Google Summer of Code - Halftime

by Stefan Wallentowitz on July 15, 2017

We are six weeks into Google Summer of Code now and have seen some great progress from our students. The goal of Google Summer of Code is to get students involved in open source communities, which is very valuable for communities of a size like ours.

In the following I want to summarize the progress of the students and where to find the work and documentation. We are looking forward to a successful second half of Google Summer of Code.

Code quality metrics for projects listed on LibreCores.org

Student: Amitosh Swain Mahapatra

The goal of Amitosh's project is to display useful information of a project activity and metadata on LibreCores.org. Beside that he has made significant contributions to the general setup of LibreCores.org. His contributions so far led to 5 pull requests into the main code base: #145, #147, #149, #150, #152

You can follow Amitosh's work on gitter, the librecores dev mailing list and most importantly his blog. Also see his latest blog post.

EDSAC Museum on FPGA

Student: Hatim Kanchwala

Hatim works on replicating one of the first generation tube-based computers, the EDSAC. The goal is to bring it up on the MyStorm FPGA board. He makes great progress on replicating the machine and the results will become a ChipHack workshop in September around ORConf.

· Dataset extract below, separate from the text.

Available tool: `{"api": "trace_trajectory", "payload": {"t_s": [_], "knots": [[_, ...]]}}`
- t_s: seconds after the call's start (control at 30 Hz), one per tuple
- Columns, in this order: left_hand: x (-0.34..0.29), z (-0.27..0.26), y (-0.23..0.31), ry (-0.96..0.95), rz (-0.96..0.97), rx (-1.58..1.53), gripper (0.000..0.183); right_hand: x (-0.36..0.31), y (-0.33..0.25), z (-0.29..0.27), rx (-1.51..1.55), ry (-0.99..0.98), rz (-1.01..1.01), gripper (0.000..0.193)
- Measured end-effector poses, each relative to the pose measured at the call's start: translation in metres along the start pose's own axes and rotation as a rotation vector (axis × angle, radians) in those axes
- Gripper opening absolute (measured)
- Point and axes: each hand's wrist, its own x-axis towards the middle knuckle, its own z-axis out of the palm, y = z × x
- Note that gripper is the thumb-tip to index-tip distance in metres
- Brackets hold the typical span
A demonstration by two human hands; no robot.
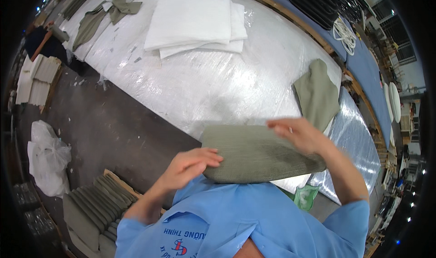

You can best follow Hatim's work on his Github repository, on Gitter and on his blog.

Integration of OpenRISC Linux Port into OpTiMSoC

Student: Pedro Henrique Penna

Pedro works on porting OpenRISC Linux into the Open Tiled Manycore System-on-Chip. Linux runs in a specialized subsystem that interacts with the user and a driver encapsulates the communication with the other processing resources.

Pedro works on a series of Github repositories to fulfill this task and you can best interact with him on Gitter.

Updating Sodor

Student: Kritik Bhimani

Kritik proposed to update the Sodor repository of RISC-V teaching cores to the recent RISC-V specifications and an updated major version of the Chisel hardware construction language. This task has a very high impact as many people are interested in this repository to get started with RISC-V.

You can best follow Kritik's work in his repository and on Gitter. Kritik has recently created a larger pull request with the majority of the tasks completed and documents his work on his blog.

High-level bitstream format for Lattice iCE40 FPGAs

Student: Roland Lutz

Roland works on the icestorm FPGA implementation flow and targets at a high-level description of the bitstream as a more useful, human-readable representation. He also works on improving the documentation of the tool.

Roland works on his Github repository and recently got his first pull request into icestorm.